Naomi smiled in agreement. Liz Peterson was the “man in mind” she’d mentioned to Emmett Mills the previous day. She had first met Peterson at an embassy function shortly after arriving in-country, and they had hit it off immediately, despite the fact that they were technically competitors. On the weekends they frequently met for drinks at the Dorchester Hotel, and while they genuinely enjoyed each other’s company, both women habitually took those opportunities to dig for a little information. They both knew it was part of the job, and they took it all in stride. Naomi was well aware, for instance, that her access to Wh
itehall’s database had been approved by somebody much higher on the pay scale than Liz Peterson, despite the informal nature of her request. She also knew that whatever they managed to turn up would soon land on the prime minister’s desk, most likely within an hour of discovery. Sharing information with one’s allies was the cost of doing business, but that wasn’t much of a price to pay, especially when they managed to come up with something interesting.
Peterson sat up in her seat as the numbers paused on the monitor. Fixing her pale blue eyes on the screen, she brushed a strand of blond hair out of her face and brought up the relevant information.
“You have something?”
“Maybe,” Peterson replied, a hint of excitement coming through. She leaned forward and traced the amplitude waves with her index finger. “Just going by the visual, that’s a… sixteen-point match.”
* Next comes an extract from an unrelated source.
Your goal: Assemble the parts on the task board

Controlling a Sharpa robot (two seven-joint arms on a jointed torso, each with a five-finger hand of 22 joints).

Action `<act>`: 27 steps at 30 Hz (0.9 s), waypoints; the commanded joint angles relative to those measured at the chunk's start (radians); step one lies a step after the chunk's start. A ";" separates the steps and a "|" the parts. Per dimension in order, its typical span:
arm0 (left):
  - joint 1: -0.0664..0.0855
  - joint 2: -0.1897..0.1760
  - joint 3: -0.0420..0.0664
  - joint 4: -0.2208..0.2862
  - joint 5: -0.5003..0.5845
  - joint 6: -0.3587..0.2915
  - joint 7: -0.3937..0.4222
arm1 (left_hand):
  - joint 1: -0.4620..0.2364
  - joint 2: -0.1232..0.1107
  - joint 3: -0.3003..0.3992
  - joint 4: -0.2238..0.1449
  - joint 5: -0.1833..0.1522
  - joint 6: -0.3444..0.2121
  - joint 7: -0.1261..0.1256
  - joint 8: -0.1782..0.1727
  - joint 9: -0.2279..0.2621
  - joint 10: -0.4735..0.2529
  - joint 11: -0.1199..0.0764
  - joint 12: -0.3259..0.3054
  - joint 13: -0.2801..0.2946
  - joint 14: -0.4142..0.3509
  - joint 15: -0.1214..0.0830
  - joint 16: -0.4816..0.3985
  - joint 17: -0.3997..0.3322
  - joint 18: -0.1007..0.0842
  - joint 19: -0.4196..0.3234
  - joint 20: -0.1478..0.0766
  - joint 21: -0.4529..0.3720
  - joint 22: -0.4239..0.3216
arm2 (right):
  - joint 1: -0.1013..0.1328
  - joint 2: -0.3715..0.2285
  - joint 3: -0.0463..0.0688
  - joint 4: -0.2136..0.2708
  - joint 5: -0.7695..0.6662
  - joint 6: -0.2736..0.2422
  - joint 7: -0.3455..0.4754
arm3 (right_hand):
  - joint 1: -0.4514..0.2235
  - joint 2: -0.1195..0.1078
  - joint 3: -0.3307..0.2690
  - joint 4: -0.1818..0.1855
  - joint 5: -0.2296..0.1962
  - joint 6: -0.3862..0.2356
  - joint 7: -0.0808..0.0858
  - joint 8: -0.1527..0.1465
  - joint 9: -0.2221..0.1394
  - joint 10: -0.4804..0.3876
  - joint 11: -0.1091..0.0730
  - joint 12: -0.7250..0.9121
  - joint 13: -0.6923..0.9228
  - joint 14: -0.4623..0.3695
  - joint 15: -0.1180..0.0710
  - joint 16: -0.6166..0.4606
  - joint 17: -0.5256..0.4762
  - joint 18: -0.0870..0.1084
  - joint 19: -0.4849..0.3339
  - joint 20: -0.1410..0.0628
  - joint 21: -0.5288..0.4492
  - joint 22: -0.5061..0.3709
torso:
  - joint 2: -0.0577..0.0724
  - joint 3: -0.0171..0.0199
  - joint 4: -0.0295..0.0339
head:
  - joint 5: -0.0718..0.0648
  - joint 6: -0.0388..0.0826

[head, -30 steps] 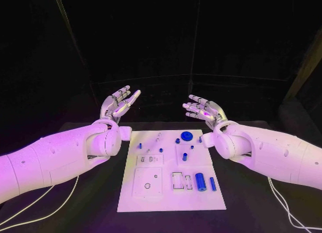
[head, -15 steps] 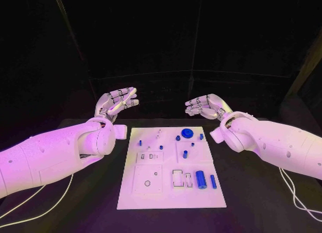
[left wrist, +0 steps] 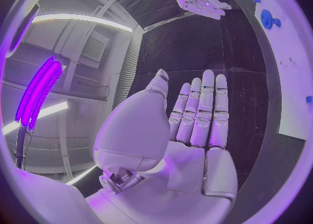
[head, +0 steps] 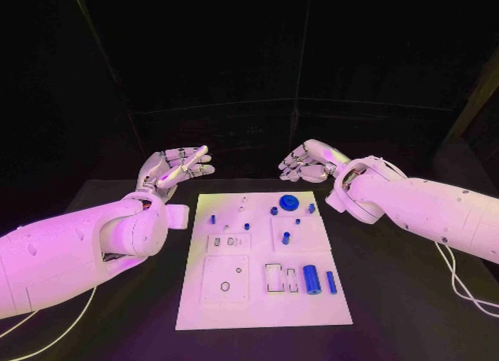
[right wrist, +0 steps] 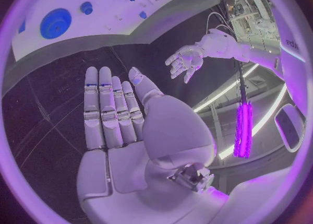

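The white task board [head: 260, 316] lies in the middle of the black table. On it a blue round gear [head: 290, 201] sits at the far end, small blue pegs [head: 285, 238] stand around the middle, and a blue cylinder [head: 311, 280] and a blue bar [head: 330, 282] lie near the front right. My left hand [head: 175, 167] is raised beyond the board's far left corner, open, fingers straight and empty [left wrist: 195, 114]. My right hand [head: 309, 163] hovers above the board's far right corner, also open and empty [right wrist: 114, 109]. The gear [right wrist: 55, 23] shows in the right wrist view too.
Empty rectangular recesses [head: 229, 280] sit in the board's near left part. White cables [head: 467, 289] trail over the table at both sides. Black table [head: 412, 316] surrounds the board.
Both hands have lowered and moved inward toward the board's far end, staying empty. The whole picture has shifted slightly.
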 commanded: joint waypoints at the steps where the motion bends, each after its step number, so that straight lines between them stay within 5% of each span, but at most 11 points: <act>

“Good enough for a probable,” Naomi murmured. After purchasing their first analog spectrographs in the late 1970s, the CIA’s Directorate of Science and Technology had adopted, for lack of a better system, the forensic standards used by U.S. law enforcement at the time. A “probable” identification was assigned to any match greater than fifteen but less than twenty points on a given spectrogram. In other words, there was an 80 percent chance that the voiceprint in the MoD’s database matched the voice found on the tape in al-Umari’s Knightsbridge home.